[[ GIVEN INFORMATION open ]]
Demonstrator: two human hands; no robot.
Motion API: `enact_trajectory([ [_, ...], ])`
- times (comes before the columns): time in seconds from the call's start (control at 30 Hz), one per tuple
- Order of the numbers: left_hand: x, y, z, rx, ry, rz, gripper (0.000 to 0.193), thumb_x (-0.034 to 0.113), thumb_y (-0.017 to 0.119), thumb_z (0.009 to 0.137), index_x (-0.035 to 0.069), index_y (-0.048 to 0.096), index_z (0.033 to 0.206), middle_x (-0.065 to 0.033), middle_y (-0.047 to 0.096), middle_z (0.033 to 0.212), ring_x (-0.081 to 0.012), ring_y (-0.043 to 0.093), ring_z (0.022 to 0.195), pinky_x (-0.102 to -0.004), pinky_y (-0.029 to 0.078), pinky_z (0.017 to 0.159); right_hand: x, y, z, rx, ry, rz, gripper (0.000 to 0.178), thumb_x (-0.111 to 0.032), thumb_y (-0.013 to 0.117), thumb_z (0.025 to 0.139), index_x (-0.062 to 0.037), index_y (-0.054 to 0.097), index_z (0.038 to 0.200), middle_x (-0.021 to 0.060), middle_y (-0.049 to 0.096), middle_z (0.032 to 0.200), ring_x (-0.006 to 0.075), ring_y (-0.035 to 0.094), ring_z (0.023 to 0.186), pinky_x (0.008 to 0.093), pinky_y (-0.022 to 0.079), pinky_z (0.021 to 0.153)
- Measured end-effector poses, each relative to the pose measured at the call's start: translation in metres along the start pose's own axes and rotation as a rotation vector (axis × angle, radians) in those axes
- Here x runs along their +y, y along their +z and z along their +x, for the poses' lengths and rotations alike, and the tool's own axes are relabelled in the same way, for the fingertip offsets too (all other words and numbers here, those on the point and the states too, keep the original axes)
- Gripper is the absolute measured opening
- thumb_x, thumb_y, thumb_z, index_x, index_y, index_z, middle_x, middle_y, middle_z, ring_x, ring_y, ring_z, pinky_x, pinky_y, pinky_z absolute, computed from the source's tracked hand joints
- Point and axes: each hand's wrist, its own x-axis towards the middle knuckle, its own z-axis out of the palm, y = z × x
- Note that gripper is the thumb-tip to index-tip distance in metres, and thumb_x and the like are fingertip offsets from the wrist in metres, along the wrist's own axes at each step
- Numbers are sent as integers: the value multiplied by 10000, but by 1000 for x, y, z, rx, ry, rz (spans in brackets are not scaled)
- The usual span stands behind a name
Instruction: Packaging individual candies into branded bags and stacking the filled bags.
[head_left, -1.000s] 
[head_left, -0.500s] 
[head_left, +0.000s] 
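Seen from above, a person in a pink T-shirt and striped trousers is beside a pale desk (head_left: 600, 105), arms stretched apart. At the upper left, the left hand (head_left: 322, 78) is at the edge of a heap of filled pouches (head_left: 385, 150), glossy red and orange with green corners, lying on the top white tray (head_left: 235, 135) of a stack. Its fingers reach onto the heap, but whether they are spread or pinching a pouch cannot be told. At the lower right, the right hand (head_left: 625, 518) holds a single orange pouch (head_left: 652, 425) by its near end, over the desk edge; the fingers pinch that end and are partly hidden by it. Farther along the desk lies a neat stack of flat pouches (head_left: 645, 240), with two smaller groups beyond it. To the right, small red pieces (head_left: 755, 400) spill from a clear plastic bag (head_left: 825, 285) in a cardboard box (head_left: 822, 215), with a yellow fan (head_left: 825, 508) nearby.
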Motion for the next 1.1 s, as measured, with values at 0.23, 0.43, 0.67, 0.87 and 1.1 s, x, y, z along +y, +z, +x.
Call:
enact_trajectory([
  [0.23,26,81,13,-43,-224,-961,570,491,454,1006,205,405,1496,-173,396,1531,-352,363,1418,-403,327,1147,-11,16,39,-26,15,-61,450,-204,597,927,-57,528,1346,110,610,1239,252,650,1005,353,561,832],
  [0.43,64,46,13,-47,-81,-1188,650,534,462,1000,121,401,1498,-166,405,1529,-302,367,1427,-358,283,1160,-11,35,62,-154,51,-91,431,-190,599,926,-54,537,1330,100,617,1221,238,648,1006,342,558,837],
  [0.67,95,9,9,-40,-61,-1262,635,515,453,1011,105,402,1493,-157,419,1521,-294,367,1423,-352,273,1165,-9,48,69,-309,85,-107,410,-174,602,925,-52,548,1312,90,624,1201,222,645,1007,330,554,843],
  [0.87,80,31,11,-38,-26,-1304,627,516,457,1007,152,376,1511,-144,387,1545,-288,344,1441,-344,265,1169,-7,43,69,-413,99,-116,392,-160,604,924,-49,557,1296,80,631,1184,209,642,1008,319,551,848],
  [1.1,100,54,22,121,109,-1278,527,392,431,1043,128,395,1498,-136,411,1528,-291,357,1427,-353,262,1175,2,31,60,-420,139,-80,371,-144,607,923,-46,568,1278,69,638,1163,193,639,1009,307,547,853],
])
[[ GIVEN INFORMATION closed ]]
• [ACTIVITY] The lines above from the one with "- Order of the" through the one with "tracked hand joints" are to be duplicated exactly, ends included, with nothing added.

• [RESPONSE]
- Order of the numbers: left_hand: x, y, z, rx, ry, rz, gripper (0.000 to 0.193), thumb_x (-0.034 to 0.113), thumb_y (-0.017 to 0.119), thumb_z (0.009 to 0.137), index_x (-0.035 to 0.069), index_y (-0.048 to 0.096), index_z (0.033 to 0.206), middle_x (-0.065 to 0.033), middle_y (-0.047 to 0.096), middle_z (0.033 to 0.212), ring_x (-0.081 to 0.012), ring_y (-0.043 to 0.093), ring_z (0.022 to 0.195), pinky_x (-0.102 to -0.004), pinky_y (-0.029 to 0.078), pinky_z (0.017 to 0.159); right_hand: x, y, z, rx, ry, rz, gripper (0.000 to 0.178), thumb_x (-0.111 to 0.032), thumb_y (-0.013 to 0.117), thumb_z (0.025 to 0.139), index_x (-0.062 to 0.037), index_y (-0.054 to 0.097), index_z (0.038 to 0.200), middle_x (-0.021 to 0.060), middle_y (-0.049 to 0.096), middle_z (0.032 to 0.200), ring_x (-0.006 to 0.075), ring_y (-0.035 to 0.094), ring_z (0.023 to 0.186), pinky_x (0.008 to 0.093), pinky_y (-0.022 to 0.079), pinky_z (0.021 to 0.153)
- Measured end-effector poses, each relative to the pose measured at the call's start: translation in metres along the start pose's own axes and rotation as a rotation vector (axis × angle, radians) in those axes
- Here x runs along their +y, y along their +z and z along their +x, for the poses' lengths and rotations alike, and the tool's own axes are relabelled in the same way, for the fingertip offsets too (all other words and numbers here, those on the point and the states too, keep the original axes)
- Gripper is the absolute measured opening
- thumb_x, thumb_y, thumb_z, index_x, index_y, index_z, middle_x, middle_y, middle_z, ring_x, ring_y, ring_z, pinky_x, pinky_y, pinky_z absolute, computed from the source's tracked hand joints

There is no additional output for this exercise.